One insider is said to have noted "it was like a race to
see if she could fit them all in on a trip."
Among her gay male
friends were composer Porter Grainger.
Her first
recording, Down Hearted Blues, was released in
the spring of 1923. Though released without special promotion,
it was an immediate success, and had sold over two million
copies by the end of the first year of release, an immense
number for that time.
As a result
of her hit, she started touring on the best race artist
vaudeville circuits booked by the Toby, or TOBA, short for
Theatre Owners Booking Association, but also thought to
stand for Tough On Black Artists.
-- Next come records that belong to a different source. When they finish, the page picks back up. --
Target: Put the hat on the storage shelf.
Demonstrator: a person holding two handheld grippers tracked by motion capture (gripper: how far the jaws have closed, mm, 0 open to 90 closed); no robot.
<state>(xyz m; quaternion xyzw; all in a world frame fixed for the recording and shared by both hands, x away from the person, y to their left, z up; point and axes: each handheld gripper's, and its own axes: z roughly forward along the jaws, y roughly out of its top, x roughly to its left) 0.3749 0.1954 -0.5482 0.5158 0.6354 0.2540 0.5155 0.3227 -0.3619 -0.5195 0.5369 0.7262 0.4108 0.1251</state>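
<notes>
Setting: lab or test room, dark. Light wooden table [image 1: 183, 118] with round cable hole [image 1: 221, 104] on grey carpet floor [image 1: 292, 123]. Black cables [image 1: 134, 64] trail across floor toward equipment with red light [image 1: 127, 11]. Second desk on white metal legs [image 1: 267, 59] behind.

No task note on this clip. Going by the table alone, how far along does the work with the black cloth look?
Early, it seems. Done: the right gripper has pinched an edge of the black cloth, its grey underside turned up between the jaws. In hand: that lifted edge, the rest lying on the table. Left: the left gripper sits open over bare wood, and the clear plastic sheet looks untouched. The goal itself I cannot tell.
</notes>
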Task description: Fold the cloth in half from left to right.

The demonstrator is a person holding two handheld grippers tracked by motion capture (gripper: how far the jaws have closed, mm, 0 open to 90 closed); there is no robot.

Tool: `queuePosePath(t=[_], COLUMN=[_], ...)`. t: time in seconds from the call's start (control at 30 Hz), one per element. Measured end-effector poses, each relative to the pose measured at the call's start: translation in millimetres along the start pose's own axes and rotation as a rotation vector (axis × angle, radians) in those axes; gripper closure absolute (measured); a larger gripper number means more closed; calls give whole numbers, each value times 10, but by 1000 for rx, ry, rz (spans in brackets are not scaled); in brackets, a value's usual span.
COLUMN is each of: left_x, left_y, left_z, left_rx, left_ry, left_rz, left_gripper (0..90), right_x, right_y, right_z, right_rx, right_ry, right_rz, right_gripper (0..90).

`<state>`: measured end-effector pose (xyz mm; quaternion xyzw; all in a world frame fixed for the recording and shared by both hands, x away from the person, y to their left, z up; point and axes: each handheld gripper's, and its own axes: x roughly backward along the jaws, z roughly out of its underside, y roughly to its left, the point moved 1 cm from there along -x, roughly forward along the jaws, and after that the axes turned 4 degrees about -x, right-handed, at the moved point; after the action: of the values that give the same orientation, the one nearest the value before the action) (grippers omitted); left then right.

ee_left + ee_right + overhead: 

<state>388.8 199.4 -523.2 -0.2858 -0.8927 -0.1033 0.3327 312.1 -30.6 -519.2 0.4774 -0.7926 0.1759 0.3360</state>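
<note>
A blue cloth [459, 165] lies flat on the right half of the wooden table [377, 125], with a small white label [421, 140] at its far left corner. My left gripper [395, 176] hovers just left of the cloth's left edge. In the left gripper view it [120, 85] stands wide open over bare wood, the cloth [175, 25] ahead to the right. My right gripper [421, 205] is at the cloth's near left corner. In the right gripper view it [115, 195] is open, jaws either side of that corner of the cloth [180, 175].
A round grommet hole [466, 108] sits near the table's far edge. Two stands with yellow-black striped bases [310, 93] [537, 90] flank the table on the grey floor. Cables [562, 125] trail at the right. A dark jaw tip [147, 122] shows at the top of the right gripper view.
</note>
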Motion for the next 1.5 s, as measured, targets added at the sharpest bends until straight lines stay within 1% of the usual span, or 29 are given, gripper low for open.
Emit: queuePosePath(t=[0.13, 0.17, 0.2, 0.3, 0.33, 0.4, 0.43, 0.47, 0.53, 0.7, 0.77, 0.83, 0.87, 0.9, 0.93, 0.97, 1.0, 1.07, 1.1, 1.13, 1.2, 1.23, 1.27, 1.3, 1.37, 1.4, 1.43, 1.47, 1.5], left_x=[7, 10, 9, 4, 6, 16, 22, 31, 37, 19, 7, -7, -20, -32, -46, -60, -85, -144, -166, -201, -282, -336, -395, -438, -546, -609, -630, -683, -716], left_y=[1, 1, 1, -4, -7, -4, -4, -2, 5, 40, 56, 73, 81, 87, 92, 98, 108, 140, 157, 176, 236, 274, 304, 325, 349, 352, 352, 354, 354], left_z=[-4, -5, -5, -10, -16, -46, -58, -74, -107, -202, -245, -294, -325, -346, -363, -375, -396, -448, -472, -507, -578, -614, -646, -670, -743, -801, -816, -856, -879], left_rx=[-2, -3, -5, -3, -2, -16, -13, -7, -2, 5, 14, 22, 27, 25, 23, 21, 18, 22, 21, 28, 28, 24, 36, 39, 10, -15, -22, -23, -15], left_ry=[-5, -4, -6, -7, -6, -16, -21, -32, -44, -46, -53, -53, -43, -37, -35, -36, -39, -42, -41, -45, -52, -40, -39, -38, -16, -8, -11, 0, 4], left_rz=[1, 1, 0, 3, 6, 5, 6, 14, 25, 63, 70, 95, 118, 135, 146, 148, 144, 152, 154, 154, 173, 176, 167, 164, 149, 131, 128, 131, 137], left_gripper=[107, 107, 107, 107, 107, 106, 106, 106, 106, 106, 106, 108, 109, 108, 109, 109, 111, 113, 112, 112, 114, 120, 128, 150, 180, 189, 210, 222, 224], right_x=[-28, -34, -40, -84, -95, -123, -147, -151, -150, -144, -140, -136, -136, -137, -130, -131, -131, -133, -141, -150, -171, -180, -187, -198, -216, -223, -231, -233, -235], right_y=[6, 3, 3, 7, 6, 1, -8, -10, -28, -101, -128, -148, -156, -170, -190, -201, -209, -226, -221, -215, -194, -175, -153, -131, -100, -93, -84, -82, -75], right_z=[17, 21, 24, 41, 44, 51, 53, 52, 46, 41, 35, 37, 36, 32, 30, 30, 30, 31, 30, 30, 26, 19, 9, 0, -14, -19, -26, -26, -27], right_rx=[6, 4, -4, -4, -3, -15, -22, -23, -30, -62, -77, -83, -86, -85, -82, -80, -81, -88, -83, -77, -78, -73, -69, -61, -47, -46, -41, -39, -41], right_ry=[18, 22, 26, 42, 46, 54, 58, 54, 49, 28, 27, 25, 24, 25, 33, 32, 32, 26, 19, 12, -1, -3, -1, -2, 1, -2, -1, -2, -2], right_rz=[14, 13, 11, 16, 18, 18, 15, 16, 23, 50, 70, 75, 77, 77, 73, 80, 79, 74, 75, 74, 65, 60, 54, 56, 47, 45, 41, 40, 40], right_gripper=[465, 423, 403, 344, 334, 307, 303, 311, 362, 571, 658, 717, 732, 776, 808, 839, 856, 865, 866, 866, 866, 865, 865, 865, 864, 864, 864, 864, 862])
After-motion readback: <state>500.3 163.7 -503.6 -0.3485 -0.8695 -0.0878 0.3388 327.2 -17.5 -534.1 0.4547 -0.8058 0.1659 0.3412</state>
In the mid-twenties she
toured the entire south and most of the major northern cities,
always as the star attraction on the bill. She was the highest
paid Black entertainer in the country at the time, completely
booked at $1500 a week, while her records remained hot.
By 1930 her career had faltered
due to the public's changing musical tastes, mismanagement of
her affairs, and her heavy drinking. She had started drinking
excessively in her teens and drank more heavily as time
passed. Gin was her preferred drink, downing tumbler fulls at
a time. Her odes to gin include Gin House Blues
and Me and My Gin. In many ways Nobody
Knows You When You're Down and Out was an
autobiographical confession for Bessie.
Bessie's last recording session
in 1933 billed as a comeback, was in large measure a
sentimental gesture by producer John Hammond. Her last New
York appearance was in 1936 at a Sunday afternoon jam session
sponsored by United Hot Clubs of America at the original
Famous Door on 52nd Street.
On the eve of John
Hammond's departure to Mississippi to bring her back to New
York, September 27, 1937, to record again, Bessie Smith was in
an automobile accident just below Clarksdale, Mississippi on
the main road to Memphis. Her right arm was nearly severed in
the crash, and Bessie died from loss of blood.